Third, I loved how Richard, one of the "wards of Jarndyce", the cousin and wife of Ada, Esther's "darling", never really could figure out what he wanted to do with his life, and finally gets sucked into the lawsuit...studying it and going to court everyday with the hope (wrong!) that it would be resolved soon and he'd come into some money and could live a life of leisure.  Instead, he falls in with a crooked lawyer, loses all his money, and becomes unhealthily obsessed with the case.  He dies just after the case's conclusion.  Wow, this rings a bell.  I've known several people who were promising in their youth, but then became obsessed with something, or fell into really bad habits, and their lives just went off the rails.  Moral:  don't let this happen to you!

Fourth, what was with Mr. Jarndyce's marriage proposal to Esther?  He was her guardian, her father figure.  And then he proposes marriage, although once he makes the proposal, he doesn't do much to follow through until nudged by Esther, and then when he realizes Esther and Allan Woodcourt still love one another, he quickly arranges them to get together, and he drops the proposal, tells the two of them to get married, and fixes them up with a house.  Jarndyce is a very good man, but what's with this proposal.  It seems, well, icky to me.  Would this proposal have seemed this way to a Victorian audience?  Have times changed?  Or would the reaction 150 years ago have been the same as mine?
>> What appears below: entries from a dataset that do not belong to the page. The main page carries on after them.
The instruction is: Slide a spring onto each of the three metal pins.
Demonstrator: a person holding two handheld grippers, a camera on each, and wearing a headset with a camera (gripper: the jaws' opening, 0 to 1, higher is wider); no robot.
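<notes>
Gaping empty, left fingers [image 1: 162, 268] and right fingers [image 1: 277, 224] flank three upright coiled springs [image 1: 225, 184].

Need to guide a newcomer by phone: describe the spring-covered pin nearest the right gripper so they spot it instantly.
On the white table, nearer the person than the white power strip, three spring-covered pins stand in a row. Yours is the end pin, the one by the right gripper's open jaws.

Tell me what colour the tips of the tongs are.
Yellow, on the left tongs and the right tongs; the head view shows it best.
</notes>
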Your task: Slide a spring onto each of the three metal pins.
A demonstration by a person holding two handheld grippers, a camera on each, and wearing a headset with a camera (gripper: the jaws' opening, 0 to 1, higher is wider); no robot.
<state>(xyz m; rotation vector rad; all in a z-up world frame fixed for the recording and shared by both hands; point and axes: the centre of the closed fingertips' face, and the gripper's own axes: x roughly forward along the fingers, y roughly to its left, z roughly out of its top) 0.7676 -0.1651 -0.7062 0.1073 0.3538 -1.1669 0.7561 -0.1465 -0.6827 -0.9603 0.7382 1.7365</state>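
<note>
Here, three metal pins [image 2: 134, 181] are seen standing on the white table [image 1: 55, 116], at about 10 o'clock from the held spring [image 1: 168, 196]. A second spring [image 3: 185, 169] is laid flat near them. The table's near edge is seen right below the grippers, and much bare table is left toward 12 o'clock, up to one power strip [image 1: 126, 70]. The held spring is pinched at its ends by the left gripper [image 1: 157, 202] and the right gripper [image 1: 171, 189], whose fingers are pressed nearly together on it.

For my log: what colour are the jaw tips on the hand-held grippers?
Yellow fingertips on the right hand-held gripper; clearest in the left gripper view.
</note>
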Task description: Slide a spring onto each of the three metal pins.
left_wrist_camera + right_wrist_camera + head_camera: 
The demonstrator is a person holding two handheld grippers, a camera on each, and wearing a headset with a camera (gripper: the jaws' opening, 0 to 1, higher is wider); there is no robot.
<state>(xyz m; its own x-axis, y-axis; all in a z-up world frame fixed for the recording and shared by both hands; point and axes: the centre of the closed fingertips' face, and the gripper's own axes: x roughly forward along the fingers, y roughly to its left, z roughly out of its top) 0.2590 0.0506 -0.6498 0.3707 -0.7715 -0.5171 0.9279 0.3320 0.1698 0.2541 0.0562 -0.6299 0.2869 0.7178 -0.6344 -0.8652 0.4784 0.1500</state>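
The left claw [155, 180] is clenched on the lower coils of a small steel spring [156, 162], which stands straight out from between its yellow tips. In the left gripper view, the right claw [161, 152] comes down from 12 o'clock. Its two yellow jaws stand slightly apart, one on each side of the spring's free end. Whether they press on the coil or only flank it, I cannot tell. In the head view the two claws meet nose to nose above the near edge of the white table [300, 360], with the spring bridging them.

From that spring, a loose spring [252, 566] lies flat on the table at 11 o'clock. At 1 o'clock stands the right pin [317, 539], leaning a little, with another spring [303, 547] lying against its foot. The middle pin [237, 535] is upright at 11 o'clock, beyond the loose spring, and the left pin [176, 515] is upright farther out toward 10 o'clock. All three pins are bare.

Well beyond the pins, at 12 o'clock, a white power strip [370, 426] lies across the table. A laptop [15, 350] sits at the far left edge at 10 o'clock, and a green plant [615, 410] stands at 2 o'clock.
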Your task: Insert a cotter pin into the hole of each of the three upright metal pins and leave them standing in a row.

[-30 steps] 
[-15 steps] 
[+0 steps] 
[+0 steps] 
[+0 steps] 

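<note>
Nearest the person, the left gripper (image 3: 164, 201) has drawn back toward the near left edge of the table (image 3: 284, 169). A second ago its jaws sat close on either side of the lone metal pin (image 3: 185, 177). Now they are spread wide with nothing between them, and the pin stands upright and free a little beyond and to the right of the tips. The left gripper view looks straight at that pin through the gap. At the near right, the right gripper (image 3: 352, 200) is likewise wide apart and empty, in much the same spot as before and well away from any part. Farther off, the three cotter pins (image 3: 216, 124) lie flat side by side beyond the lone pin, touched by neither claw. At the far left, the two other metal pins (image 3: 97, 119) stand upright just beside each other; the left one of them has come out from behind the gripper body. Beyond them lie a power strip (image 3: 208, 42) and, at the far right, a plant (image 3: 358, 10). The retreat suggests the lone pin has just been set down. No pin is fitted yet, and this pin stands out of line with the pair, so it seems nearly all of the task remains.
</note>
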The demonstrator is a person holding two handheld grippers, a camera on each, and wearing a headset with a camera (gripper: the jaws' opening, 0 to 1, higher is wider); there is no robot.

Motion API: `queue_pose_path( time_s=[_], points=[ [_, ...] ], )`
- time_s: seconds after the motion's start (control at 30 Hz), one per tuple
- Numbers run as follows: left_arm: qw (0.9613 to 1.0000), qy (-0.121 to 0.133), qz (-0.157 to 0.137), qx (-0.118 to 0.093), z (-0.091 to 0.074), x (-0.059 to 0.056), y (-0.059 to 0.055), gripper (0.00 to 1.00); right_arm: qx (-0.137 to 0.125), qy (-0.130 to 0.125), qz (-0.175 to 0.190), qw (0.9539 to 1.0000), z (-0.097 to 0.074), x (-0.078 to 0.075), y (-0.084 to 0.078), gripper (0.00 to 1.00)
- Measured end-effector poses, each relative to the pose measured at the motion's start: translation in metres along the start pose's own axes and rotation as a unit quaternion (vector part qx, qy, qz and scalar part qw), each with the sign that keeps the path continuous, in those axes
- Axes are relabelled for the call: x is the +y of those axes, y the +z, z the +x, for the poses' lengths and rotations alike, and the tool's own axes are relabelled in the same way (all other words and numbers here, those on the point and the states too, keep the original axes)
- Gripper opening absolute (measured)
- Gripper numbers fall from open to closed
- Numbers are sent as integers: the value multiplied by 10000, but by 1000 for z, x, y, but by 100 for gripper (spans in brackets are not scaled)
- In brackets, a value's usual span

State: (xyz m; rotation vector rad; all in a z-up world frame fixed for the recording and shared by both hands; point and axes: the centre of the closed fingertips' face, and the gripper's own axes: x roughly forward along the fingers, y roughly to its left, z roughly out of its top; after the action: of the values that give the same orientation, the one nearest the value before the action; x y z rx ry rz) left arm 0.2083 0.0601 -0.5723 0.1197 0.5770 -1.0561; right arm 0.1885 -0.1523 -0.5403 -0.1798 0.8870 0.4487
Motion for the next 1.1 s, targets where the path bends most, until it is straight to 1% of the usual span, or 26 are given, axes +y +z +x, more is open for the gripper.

Finally, I like how the two houses named "Bleak House" are really the two happiest places in the novel.  Oh, the irony of it all!

2 comments:

Rohan Maitzen said...

Yes, yes, yes, and yes--what you said! When reviewers throw around the word "Dickensian" at novelists like, say, Zadie Smith, I think of Bleak House and feel how little these newbies deserve the comparison. Mind you, it's hard to imagine us accepting the kinds of things Dickens does--with plot, with language, with spontaneous combustions.

I think the Jarndyce proposal would have been a bit creepy even then. There's a more malevolent version with Bounderby and Louisa in Hard Times (there, after he kisses her cheek, she wishes she had a knife to cut out the piece of flesh). And in David Copperfield real happiness only comes with the passing of the "child bride" and the growth of a mature love.

Now, the acid test of character: did you cry over Jo's sad end? (And did you appreciate the way Dickens falls into iambic pentameter at the close of the passage: "And dying thus around us every day"... Amazing.)

What's next?

Robby Virus said...

Jo's death indeed saddened me deeply, although I didn't cry. I had really hoped he would make it. When people use the word "Dickensian", I'm not exactly sure what they mean, but in my mind it makes me picture a character like Jo. A tragic orphan, living in the slums, working as a crosswalk sweeper, pushed around and used by everyone until he dies of poverty, hunger, and disease. And I think that's why I didn't cry at his death...because Jo's character was a little too close to the Dickensian stereotype that I have in my mind. I think if I'd gone into the book never having heard of Dickens I would have bawled my eyes out.

And I did not notice the iambic pentameter. That's incredible.

And while we're on the topic of Jo and poverty...I loved Dickens vivid descriptions of the slum Tom-all-alone's. I also just love the name "Tom-all-alone's".